Christiana Roberts pleaded guilty to charges of dishonestly making a false statement to obtain a benefit and knowingly being concerned in the fraudulent payment of tax credits.
Kirklees magistrates heard that Roberts failed to declare that due to her Grenada citizenship she had no right to stay in the UK when she made an application for benefits.
Roberts, of Ashbrow Road, Fartown, said she was fearful of returning to the country after suffering domestic violence at the hands of her former husband.
The 44-year-old was previously sentenced by a crown court judge for seeking leave to remain in the UK by deception.
Magistrates heard that Roberts stated when she entered the UK that she was a Congolese national.
In December 2011 she made a claim to the Department for Work and Pensions for income support in her previous family name of Bahindwa.
This application was made on the basis that she was a lone parent with legitimate entry into the UK.
Alex Bozman, prosecuting, said: “Further enquiries revealed that this wasn’t correct and there was an investigation into her circumstances.
“These revealed that she was Grenadian (and) had failed to declare that she didn’t have a right to stay in the UK.
“The value of the deception carried out was £30,369.”
In May 2014 Roberts was handed a community order by Leeds Crown Court for seeking to remain in the UK by deception and making a false statement to obtain a benefit.
Andy Day, mitigating, said it was true that his client had originated from the Democratic Republic of Congo.
She left in 1992 due to the “atrocious political state” and fled to South Africa where she sought asylum.
She later met and married a Grenada citizen and they had a daughter but the relationship was abusive.
Mr Day said: “She found herself in a situation where she was being controlled and had to get out.
“When she got to England, fearing having to return to this abusive relationship in Grenada, she made an application for asylum on the only basis she felt she could.
“ This was of the basis of Congolese nationality and she was granted leave to remain in the UK.

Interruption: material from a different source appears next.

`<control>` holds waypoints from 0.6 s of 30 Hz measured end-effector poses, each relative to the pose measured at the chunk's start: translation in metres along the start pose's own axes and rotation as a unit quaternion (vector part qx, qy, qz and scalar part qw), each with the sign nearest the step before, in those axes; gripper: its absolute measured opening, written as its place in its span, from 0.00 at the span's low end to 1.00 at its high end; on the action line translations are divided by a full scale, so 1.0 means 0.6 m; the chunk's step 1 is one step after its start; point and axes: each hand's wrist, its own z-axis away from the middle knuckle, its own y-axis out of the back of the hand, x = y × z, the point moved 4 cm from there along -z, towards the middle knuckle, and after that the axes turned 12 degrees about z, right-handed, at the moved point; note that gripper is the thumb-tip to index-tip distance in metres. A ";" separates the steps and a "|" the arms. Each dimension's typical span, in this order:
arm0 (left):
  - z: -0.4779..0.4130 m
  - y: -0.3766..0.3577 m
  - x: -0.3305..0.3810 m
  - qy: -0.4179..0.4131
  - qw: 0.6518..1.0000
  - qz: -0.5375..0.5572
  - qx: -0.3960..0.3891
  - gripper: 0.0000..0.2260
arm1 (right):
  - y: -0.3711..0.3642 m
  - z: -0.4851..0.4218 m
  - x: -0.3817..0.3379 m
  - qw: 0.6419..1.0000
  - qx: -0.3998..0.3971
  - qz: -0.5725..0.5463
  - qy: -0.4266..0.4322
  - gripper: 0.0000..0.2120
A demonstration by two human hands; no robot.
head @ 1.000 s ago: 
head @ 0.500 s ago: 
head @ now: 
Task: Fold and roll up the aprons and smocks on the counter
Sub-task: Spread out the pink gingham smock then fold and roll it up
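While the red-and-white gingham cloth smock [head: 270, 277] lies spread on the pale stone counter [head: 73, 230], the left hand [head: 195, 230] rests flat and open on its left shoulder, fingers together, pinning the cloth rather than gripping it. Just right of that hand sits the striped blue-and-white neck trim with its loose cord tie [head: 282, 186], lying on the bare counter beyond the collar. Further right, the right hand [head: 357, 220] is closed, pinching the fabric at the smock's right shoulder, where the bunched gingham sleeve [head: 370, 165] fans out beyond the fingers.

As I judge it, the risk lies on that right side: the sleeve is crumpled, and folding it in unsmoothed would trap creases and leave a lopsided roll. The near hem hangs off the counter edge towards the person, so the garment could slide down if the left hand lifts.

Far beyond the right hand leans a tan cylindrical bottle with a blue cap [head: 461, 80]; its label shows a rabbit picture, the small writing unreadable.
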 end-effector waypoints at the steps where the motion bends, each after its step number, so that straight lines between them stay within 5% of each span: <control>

“She was in a desperate situation at the time and she felt this was the only way she could gain permission to stay in this country.”
Mr Day added that following his client’s crown court case her leave to remain in the UK wasn’t immediately rescinded and she hadn’t understood the complexities of the benefits system and continued to make claims.
Magistrates were told that Roberts’ ex had followed her back to the UK and reported her to the authorities when she refused to return with her.
They ordered a full report from probation staff before sentencing her.